For Matt’s wife, Marie, these feelings were frustration with Kate’s attitude toward Matt. Marie quite clearly sees how Kate’s judgements negatively affect him and finally decides to lecture Kate on her blindness to Matt’s satisfaction with his life and her lack of forgiveness towards him. Kate was completely stunned by Marie’s words of how her disappointment is the heaviest weight on his shoulders; to Kate it seemed “that her accusations made no sense” (p. 279). Kate, unable to see things from Marie’s eyes, is unnerved and puzzled by what happened. She was convinced that she had been protecting Matt. Here am I, with my wonderful career, and here is my boyfriend with his wonderful career, and look at all of you” (p. 260). She felt as if she would have been bragging to talk about anything in her current life, rubbing Matt’s face in her big city endeavours. Her lack of empathy made her blind towards Marie’s attempt at displaying Matt’s want to regain the bond they had once had. If Kate was able to empathize, she would have been able to forgive Matt. Matt was only seventeen when he had to give up life as a normal teenage boy to be a guardian to his younger sisters.
Not only did he have school to worry about but also the well being of his siblings and financial stability. For a moment Kate is almost able to empathize with Matt on why he became close with Marie. She excuses Matt because “he was eighteen, and when he put his arms around her he would have felt how soft she was” (p. 248). But she quickly refuses to accept what Matt had done, unable to completely understand why he threw away what meant so much to him. Kate feels as though Matt is still grieving over his loss of opportunity when in reality he moved on. If Kate could only see things through Matt’s eyes she would know.

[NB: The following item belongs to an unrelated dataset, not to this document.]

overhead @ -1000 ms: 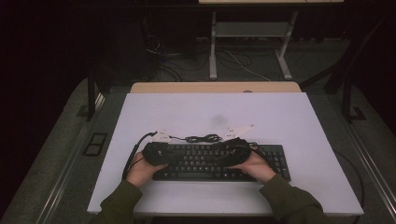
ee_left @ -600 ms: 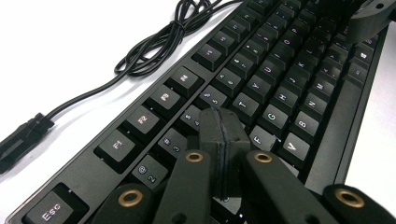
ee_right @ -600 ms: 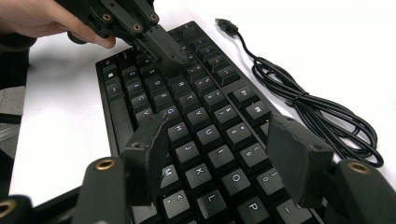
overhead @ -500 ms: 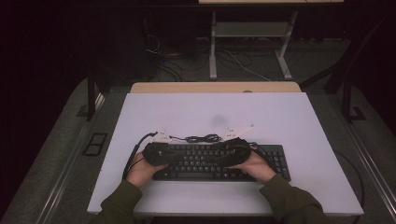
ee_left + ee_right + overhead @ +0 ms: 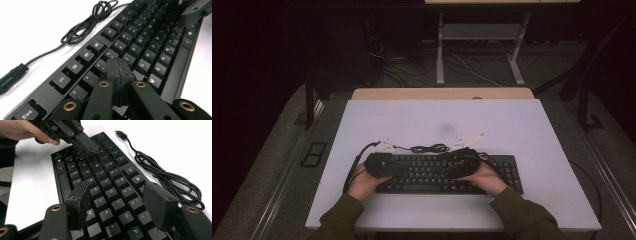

Her incapability of letting go obstructs her empathy skills and vice versa. Kate’s inability to empathize stems from the fear of being left disappointed. After the incident with Matt she doesn’t allow herself to become close. Empathizing requires openness, expression and a certain degree of intimacy, all of which are foreign to Kate. Although Kate is incapable of empathy, that doesn’t mean she doesn’t have room to grow. Lawson leaves the ending quite open but hints at Kate’s readiness to finally let go. Works Cited Lawson, Mary. Crow Lake. Toronto: Vintage Canada, 2002.